▶ [REQUIRED ACTION]: Copy each line of the entries that contains the word "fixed".

[Stored records]
--------------------------------

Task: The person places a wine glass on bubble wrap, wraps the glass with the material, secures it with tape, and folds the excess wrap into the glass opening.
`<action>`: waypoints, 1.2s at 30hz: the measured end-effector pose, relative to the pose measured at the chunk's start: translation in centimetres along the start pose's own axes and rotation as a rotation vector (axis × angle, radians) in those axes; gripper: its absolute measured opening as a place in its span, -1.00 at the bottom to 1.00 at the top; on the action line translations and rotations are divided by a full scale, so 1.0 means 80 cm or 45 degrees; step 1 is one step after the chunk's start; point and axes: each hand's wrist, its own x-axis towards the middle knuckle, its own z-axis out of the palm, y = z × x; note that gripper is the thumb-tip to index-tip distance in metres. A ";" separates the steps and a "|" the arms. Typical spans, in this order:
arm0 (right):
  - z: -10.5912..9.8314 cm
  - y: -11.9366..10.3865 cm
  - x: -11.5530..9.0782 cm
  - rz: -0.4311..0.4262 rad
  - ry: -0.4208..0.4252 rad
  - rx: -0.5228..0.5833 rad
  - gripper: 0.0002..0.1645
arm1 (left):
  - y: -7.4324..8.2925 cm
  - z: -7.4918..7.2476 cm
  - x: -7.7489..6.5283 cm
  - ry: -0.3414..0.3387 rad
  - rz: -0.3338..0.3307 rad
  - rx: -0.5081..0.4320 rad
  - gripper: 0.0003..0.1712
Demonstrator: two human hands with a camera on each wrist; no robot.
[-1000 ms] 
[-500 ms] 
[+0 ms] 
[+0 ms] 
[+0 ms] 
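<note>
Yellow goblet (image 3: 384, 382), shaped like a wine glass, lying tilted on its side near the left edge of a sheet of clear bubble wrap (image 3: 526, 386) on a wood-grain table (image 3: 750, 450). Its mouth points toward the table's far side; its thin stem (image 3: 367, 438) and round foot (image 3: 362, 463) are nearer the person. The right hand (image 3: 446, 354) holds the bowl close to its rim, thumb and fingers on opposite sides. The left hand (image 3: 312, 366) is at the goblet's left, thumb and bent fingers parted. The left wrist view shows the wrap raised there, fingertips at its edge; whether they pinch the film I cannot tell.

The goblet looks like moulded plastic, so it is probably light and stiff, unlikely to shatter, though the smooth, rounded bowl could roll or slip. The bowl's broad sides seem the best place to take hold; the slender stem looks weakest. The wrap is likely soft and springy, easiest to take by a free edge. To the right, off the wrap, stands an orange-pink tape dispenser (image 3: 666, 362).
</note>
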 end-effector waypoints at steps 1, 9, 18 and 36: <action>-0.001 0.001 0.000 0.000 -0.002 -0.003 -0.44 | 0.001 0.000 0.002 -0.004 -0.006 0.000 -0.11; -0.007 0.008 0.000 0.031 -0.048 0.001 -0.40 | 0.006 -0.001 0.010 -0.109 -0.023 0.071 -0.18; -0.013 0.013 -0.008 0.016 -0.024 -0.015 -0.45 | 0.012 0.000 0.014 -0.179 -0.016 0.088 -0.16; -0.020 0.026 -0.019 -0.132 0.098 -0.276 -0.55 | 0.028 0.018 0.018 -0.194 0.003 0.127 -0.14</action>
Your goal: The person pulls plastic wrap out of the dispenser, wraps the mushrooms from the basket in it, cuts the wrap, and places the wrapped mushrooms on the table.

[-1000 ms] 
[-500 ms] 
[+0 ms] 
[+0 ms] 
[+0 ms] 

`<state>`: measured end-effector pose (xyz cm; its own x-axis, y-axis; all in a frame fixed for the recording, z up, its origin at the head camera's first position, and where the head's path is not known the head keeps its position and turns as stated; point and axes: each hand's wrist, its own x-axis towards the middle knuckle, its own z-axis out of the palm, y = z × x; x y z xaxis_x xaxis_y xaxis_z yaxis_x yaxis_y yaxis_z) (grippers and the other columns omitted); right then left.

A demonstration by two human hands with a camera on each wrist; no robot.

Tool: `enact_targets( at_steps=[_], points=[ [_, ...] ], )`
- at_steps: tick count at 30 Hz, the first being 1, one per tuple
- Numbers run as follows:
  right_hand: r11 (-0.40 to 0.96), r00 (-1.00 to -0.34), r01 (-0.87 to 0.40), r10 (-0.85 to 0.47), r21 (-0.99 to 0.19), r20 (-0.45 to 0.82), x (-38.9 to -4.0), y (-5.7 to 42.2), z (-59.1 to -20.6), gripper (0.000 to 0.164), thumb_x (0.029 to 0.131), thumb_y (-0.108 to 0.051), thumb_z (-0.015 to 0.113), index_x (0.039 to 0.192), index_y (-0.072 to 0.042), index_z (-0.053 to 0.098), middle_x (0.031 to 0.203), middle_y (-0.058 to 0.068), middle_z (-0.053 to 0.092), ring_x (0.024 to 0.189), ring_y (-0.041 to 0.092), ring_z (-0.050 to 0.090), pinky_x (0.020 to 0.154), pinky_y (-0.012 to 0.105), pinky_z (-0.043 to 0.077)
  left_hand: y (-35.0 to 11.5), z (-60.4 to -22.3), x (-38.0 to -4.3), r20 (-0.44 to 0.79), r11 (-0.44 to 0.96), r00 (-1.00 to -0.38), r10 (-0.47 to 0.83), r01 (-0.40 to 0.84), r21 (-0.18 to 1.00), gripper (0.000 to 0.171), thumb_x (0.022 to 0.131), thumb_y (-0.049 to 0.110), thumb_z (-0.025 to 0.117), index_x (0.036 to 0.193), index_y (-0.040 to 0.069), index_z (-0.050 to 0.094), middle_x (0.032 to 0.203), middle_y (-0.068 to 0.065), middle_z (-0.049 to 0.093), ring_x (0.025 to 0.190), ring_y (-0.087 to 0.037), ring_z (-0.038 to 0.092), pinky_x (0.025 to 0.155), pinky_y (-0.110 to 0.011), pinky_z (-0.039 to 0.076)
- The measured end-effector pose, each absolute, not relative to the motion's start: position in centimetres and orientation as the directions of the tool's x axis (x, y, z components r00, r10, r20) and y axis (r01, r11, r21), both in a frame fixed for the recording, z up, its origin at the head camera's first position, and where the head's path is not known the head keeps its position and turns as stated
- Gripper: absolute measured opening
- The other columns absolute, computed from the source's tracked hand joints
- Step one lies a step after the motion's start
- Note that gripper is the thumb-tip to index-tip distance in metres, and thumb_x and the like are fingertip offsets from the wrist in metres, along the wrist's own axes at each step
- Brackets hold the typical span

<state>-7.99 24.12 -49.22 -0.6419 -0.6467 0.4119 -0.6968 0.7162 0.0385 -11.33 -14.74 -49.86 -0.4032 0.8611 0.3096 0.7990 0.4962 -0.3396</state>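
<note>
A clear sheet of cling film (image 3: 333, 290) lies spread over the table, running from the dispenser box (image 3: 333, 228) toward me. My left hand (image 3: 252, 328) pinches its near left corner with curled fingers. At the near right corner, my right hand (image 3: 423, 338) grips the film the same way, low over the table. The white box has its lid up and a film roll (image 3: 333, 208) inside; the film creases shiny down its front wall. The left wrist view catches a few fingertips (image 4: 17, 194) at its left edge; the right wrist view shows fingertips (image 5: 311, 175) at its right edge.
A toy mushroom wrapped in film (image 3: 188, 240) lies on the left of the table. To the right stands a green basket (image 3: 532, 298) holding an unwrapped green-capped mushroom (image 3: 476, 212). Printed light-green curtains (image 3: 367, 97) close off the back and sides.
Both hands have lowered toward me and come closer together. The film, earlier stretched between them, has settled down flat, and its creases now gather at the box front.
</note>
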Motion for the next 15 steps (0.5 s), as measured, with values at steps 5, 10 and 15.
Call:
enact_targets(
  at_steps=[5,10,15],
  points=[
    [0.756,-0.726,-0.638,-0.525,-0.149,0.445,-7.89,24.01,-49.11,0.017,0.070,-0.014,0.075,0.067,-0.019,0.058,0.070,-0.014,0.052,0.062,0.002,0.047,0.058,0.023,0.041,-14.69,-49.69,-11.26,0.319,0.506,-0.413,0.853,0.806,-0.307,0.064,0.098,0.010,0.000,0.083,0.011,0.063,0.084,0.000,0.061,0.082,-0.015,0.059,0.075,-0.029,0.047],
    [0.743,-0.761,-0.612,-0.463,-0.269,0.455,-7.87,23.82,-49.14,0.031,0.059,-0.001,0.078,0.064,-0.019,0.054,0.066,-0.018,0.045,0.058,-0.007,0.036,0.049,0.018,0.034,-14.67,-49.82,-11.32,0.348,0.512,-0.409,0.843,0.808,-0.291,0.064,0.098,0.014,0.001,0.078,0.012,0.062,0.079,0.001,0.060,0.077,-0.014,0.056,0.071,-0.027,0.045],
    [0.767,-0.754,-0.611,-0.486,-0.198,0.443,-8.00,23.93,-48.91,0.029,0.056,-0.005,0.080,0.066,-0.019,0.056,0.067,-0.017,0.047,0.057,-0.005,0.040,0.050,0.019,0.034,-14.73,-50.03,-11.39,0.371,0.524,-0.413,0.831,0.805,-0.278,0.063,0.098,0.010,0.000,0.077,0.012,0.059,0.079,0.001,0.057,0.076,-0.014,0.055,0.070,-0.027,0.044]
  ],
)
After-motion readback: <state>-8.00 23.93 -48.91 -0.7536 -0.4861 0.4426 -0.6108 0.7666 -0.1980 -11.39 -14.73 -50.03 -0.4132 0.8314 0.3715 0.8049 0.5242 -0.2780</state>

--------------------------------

▶ [EXERCISE ANSWER]:
`<state>`: measured end-effector pose (xyz cm; its own x-axis, y-axis; all in a frame fixed for the recording, z up, its origin at the head camera's first position, and where the head's path is not known the head keeps its position and turns as stated; point and axes: each hand's wrist, its own x-axis towards the middle knuckle, its own z-axis out of the palm, y = z × x; x y z xaxis_x xaxis_y xaxis_z yaxis_x yaxis_y yaxis_z) (grippers and the other columns omitted); right then left.
- The measured end-effector pose, each absolute, not relative to the motion's start: position in centimetres and orientation as the directions of the tool's x axis (x, y, z components r00, r10, r20) and y axis (r01, r11, r21), both in a frame fixed for the recording, z up, its origin at the head camera's first position, and where the head's path is not known the head keeps its position and turns as stated

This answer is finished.